SERGIO ENDRIGO: LONTANO DAGLI OCCHI, NON DAL CUORE
"C'è gente che ama mille cose, e si perde per le strade del mondo". Uno dei suoi versi più famosi, da leggere pensando alla sua voce, calda e gentile. Per le strade del mondo, probabilmente, rischia di perdersi anche il suo ricordo. Sergio Endrigo è stato uno dei più grandi. Forse perché, come si dice in gergo, non era uno che "se la tirava". Eppure, senza retorica, è stata una delle voci più trasversali e umane della musica italiana.

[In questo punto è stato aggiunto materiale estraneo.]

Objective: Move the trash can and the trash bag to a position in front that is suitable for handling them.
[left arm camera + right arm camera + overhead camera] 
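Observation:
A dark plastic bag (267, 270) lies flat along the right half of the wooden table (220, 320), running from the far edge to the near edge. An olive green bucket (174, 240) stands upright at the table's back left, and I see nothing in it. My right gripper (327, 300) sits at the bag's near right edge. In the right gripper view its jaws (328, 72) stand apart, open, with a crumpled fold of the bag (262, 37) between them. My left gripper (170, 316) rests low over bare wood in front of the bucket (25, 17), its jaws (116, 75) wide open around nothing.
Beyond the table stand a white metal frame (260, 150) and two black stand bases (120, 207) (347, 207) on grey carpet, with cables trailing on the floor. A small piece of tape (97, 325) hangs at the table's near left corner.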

Figlio di un cantante lirico, esule istriano - nacque a Pola novant'anni fa, il 15 giugno 1933 - , Endrigo ha cantato d'amore, ha toccato temi sociali, ha parlato d'ecologia e d'ambiente quando in pochi ne sentivano il bisogno. Ha fatto cantare i bambini grazie a brani come "Ci vuole un fiore", "Napoleone" - scritti con la collaborazione di Gianni Rodari - e "Il pappagallo". "Io che amo solo te", una delle canzoni d'amore più belle di sempre, a cui accennavo all'inizio, è il primo grande successo, nel 1962, quando riuscì a emergere nel mondo del cantautorato nazionale accanto a Gino Paoli, Luigi Tenco e Bruno Lauzi. Scorrendo la sua discografia spiccano "Teresa", "Lontano dagli occhi", "L'arca di Noè" - con cui si classificò a Sanremo rispettivamente al secondo e al terzo posto nel 1969 e nel 1970 - quali brani più popolari e conosciuti, per quanto diversi tra loro. Successi lontani nel tempo, ma vivi dentro chi ama la musica, la vera musica. Quella scritta col cuore, in parole e note. Quella che sembra sempre superata, eppure chiunque prova a replicare. Quella che ha composto un uomo andato via troppo presto, colpito da un cancro a soli settantadue anni. No, non ci si può perdere per le strade del mondo se si amano le cose importanti. Bisogna custodirle, soprattutto quando si tratta di ricordi. Ricordi preziosi come il ricordo di Sergio Endrigo: lontano dagli occhi ma non dal cuore.